SANTIAGO, Chile -- Chileans head to the polls on Sunday to vote on whether or not to accept a new constitution to replace the one in use since the Augusto Pinochet dictatorship (1973-1990).

Here, AFP looks at the most striking differences between the old and new 388-article constitution.
Political system
The new constitution describes Chile as a social democratic state of law and proposes a change to the existing bicameral congress.
Currently the senate is tasked with "perfecting" the work of the chamber of deputies.
The new constitution envisages disbanding the senate and replacing it with a chamber of the regions.
It would be an "asymmetric" congress with a more powerful chamber of deputies that would create laws and a body representing the regions that will only oversee certain relevant bills.
Detractors fear this would strip parliament of some of its powers and leave too much in the hands of the president.
In the new constitution, women would be guaranteed at least 50 percent of the positions in state institutions.
The new constitution recognizes the rights of nature and animals and protects water sources -- which are currently privately owned, often by big mining companies -- as a human right.
The old constitution bars the state from taking part in business activities, but the new one would oblige it to provide goods and services to meet the people's basic needs.
Health and pensions
The new constitution proposes a universal health system in which everyone pays compulsory contributions into the public purse.
As things stand, people can choose to make those payments to private health institutions.
Instead, with all contributions paid into the public health system, individuals who want -- and can afford -- private healthcare would then have to separately purchase private health insurance.
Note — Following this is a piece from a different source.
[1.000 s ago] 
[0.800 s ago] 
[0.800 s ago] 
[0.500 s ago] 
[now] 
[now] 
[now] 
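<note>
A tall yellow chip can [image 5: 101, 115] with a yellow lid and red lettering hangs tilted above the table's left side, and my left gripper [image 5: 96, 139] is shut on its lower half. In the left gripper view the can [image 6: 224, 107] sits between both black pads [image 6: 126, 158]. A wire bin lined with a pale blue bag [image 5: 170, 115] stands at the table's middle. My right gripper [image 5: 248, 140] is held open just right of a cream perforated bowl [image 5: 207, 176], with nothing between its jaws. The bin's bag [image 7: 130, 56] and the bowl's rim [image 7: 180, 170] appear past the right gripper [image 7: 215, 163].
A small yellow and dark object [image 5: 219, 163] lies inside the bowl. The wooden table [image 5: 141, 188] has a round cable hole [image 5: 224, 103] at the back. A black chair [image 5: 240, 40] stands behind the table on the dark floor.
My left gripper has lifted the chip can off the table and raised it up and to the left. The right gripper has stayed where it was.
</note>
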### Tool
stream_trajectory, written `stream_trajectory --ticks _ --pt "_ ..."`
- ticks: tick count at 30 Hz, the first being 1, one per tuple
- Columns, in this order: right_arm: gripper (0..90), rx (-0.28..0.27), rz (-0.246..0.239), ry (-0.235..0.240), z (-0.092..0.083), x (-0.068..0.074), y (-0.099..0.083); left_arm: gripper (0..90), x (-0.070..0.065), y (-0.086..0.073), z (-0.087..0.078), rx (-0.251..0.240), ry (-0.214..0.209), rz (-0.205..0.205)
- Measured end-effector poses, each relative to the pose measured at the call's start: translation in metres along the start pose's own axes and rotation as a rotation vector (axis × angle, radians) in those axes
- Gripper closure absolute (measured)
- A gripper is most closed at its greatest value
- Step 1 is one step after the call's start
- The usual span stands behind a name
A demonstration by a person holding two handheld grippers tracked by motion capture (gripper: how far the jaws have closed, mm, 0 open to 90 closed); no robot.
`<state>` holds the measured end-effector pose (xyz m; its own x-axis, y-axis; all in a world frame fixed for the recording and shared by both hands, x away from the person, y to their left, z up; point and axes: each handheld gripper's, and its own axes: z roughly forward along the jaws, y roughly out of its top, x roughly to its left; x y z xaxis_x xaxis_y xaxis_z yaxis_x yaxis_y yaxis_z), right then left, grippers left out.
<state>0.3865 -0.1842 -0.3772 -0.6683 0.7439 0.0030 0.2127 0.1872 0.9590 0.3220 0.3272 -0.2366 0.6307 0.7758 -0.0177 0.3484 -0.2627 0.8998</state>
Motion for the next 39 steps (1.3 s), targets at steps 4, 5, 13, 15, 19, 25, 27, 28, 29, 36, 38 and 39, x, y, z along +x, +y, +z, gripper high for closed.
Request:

At the moment, just 16 percent of the country benefits from private healthcare.
The new constitution would also require both employees and employers to pay into Chile's social security system, whereas only employees currently pay into it.
Abortion
The current constitution protects "the life of the unborn," although a 2017 amendment decriminalized abortion in three specific cases.
The new constitution includes the right to "voluntary abortion," although the exact specifics, such as the gestational time limit, would have to be set by congress.
Simply guaranteeing the right to abortion in the constitution would however set Chile apart as one of the few countries in the world, and the only one in Latin America, to do so.
Indigenous rights
The old constitution does not mention Indigenous people, who make up almost 13 percent of Chile's population.
The new text would recognize 11 Indigenous groups and acknowledge different nations living within the same country, although the state itself would remain "unique and indivisible."
One of the most controversial new clauses, and one that is motivating many Chileans to reject the new proposition, would grant greater self-rule to Indigenous people and recognize their own courts, as long as they respect the constitution and international treaties. The supreme court would also retain supremacy over Indigenous courts.
Housing
Chile's population of 19 million currently faces a deficit of half a million homes that has been growing since 2015, according to the state pollster Casen.
The new constitution would make housing a right, meaning congress would need to find ways to make up the shortfall with affordable housing.
It also guarantees the right to dignified and appropriate accommodation that would require all social housing be built to certain specifications.
Currently, real estate companies build vertical ghettos of massive apartment blocks with narrow homes that are rife with overcrowding.